> Activity: Go through the records and copy each line where the string "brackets" occurs.

> Data under study:
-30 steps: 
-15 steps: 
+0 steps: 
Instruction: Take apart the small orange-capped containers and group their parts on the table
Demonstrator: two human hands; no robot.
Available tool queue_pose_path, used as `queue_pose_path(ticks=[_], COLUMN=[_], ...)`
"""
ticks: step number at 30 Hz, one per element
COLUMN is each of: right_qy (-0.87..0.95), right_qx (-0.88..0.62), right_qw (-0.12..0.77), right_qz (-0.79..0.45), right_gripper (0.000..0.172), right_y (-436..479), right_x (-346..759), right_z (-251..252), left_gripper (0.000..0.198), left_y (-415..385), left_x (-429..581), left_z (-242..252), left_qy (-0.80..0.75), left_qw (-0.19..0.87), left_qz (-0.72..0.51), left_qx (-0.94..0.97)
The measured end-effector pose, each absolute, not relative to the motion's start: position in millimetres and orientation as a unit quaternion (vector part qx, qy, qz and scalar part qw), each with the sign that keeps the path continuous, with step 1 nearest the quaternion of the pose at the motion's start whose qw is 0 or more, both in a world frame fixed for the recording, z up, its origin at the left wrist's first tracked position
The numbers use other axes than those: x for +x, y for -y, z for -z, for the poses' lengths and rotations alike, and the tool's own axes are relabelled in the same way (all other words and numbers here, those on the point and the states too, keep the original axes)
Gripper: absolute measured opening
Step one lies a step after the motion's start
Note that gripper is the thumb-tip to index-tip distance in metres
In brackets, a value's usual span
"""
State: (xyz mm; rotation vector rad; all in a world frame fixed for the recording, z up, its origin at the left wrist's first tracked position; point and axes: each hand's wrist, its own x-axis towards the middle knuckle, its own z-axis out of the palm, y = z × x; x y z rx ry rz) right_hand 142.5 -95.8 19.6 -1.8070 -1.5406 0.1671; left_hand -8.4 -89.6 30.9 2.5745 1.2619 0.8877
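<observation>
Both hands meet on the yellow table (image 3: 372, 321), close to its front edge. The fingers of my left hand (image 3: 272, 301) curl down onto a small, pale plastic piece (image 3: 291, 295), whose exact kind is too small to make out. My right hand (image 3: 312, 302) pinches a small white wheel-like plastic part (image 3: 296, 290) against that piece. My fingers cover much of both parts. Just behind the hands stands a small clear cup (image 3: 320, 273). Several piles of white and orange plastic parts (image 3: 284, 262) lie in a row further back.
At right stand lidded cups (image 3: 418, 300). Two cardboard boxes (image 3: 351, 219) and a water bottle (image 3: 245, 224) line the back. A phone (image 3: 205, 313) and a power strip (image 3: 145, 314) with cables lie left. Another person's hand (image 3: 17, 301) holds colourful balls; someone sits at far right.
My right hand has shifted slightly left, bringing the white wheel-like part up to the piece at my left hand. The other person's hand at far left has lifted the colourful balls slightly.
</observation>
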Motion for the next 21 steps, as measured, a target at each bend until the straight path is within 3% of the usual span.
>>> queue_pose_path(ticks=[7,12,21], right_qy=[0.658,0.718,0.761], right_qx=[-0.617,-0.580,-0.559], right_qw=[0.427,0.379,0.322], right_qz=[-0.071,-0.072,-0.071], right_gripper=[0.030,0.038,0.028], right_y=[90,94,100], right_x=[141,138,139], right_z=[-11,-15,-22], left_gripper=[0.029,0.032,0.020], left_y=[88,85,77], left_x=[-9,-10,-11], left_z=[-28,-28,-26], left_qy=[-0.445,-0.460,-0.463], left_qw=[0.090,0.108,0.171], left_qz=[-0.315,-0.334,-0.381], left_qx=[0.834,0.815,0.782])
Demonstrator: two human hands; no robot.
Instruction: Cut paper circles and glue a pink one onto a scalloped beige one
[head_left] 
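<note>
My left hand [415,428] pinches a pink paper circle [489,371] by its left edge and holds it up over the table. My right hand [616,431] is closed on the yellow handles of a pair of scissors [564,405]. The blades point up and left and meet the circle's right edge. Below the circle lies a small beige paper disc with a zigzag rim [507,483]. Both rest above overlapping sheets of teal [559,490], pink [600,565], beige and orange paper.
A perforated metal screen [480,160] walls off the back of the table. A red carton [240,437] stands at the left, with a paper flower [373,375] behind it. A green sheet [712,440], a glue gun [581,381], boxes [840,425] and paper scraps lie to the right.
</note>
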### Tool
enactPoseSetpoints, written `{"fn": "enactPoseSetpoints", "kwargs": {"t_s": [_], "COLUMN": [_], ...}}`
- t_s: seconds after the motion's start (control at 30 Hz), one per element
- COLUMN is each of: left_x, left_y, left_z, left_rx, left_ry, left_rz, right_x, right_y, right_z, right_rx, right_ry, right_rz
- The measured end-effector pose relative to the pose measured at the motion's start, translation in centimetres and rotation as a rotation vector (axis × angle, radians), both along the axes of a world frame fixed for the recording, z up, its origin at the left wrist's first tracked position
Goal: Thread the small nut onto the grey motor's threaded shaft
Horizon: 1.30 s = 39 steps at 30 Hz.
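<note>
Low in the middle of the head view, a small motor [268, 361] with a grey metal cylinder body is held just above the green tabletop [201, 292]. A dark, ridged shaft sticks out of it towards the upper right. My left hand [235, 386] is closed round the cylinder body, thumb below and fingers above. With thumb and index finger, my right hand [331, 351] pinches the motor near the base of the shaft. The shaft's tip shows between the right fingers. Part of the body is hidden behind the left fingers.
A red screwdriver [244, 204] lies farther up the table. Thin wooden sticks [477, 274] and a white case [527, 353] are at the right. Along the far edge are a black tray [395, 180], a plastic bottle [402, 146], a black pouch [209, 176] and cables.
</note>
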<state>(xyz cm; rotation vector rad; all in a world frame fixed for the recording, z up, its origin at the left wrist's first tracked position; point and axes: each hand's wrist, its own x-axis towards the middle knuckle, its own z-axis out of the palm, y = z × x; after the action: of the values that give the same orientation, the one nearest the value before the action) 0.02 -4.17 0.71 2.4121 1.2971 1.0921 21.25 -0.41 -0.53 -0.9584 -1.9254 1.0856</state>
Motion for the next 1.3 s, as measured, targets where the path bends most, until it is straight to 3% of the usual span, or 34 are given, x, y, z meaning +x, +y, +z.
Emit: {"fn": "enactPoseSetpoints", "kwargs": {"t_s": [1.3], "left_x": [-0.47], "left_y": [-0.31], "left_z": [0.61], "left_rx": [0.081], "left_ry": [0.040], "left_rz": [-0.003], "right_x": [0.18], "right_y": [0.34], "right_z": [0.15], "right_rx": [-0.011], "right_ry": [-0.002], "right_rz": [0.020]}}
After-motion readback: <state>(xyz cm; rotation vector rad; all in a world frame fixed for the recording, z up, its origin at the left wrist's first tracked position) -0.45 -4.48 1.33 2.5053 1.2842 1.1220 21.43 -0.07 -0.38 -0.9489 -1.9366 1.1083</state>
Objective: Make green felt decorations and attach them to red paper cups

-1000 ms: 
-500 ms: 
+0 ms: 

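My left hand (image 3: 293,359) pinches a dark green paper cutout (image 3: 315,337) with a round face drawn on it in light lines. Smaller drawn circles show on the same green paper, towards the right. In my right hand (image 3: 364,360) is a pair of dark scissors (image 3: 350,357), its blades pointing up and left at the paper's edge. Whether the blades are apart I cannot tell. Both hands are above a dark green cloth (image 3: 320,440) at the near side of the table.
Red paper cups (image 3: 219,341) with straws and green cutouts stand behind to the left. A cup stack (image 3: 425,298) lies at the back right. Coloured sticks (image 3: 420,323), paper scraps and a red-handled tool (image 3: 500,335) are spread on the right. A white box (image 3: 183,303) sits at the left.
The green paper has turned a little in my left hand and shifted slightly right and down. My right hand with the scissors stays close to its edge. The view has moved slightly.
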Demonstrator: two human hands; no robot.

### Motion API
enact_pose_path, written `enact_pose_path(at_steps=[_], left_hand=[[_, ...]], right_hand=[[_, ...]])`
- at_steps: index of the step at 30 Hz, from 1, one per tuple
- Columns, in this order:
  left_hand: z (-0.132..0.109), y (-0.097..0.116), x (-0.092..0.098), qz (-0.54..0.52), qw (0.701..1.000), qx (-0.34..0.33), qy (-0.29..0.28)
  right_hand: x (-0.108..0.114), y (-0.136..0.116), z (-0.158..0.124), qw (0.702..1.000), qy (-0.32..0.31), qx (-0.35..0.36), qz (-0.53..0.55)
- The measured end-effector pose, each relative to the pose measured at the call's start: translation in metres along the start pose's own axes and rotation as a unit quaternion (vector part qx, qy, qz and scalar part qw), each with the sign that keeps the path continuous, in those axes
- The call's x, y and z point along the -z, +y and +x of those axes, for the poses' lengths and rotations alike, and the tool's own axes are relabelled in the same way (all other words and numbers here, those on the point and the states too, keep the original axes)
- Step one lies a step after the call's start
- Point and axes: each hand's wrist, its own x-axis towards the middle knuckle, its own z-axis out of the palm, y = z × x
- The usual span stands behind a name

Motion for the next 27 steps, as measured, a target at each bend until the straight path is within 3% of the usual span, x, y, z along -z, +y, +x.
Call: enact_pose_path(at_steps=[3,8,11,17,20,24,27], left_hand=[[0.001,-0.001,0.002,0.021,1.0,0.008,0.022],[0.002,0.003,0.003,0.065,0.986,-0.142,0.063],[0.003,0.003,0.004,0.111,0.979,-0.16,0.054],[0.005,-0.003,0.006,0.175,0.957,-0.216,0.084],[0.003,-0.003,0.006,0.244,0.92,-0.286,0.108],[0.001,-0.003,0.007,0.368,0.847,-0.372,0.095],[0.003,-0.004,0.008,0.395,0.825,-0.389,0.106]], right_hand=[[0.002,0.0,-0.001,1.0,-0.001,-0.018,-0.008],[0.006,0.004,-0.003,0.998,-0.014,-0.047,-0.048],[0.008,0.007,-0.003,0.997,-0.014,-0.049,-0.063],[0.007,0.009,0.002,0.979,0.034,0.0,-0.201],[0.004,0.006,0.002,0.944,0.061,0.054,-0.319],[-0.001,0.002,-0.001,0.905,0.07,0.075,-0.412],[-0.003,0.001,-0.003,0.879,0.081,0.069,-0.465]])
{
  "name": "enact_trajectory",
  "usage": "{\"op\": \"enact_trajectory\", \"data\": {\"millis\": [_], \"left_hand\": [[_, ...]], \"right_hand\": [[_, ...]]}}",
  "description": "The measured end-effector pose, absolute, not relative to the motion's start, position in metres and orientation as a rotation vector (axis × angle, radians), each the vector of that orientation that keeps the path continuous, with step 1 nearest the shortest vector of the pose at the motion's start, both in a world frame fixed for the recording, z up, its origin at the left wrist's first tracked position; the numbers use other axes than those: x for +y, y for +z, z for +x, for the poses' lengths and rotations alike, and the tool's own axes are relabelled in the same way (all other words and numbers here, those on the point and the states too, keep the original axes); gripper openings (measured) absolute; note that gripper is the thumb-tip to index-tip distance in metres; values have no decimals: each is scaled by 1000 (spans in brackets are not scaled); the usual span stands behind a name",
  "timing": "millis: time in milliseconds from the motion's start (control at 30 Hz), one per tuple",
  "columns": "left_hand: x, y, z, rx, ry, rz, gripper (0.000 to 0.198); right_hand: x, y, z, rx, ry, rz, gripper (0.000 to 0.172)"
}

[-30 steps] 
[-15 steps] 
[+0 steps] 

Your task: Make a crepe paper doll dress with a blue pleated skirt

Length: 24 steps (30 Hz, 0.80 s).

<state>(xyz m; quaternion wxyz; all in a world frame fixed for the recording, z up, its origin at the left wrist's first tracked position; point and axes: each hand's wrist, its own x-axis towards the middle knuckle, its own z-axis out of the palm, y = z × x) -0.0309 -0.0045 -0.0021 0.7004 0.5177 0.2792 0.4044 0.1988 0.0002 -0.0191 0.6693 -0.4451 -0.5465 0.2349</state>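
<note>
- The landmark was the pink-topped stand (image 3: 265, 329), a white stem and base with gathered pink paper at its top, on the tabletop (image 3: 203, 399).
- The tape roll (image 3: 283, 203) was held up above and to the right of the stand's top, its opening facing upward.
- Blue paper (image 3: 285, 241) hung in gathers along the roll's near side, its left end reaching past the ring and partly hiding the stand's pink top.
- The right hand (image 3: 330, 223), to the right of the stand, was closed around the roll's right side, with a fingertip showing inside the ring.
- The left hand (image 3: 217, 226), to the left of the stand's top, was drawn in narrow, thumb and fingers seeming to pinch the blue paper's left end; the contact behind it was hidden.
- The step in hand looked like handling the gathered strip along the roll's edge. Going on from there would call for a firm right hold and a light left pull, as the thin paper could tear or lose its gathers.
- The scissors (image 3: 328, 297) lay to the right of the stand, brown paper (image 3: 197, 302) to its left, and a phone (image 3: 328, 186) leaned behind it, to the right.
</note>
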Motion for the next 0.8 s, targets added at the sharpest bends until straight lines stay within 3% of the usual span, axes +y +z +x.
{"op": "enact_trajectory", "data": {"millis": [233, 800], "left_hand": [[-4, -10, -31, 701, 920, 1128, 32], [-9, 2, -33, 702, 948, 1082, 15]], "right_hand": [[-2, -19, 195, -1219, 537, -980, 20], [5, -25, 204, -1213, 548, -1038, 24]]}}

> Expected answer:
In brackets, a value's usual span
  "description": "The measured end-effector pose, absolute, not relative to the motion's start, position in metres and orientation as a rotation vector (axis × angle, radians), each the vector of that orientation that keeps the path continuous, with step 1 nearest the shortest vector of the pose at the motion's start, both in a world frame fixed for the recording, z up, its origin at the left wrist's first tracked position; the numbers use other axes than those: x for +y, y for +z, z for +x, for the poses' lengths and rotations alike, and the tool's own axes are relabelled in the same way (all other words and numbers here, those on the point and the states too, keep the original axes); gripper openings (measured) absolute; note that gripper is the thumb-tip to index-tip distance in metres; values have no decimals: each is scaled by 1000 (spans in brackets are not scaled); the usual span stands behind a name",

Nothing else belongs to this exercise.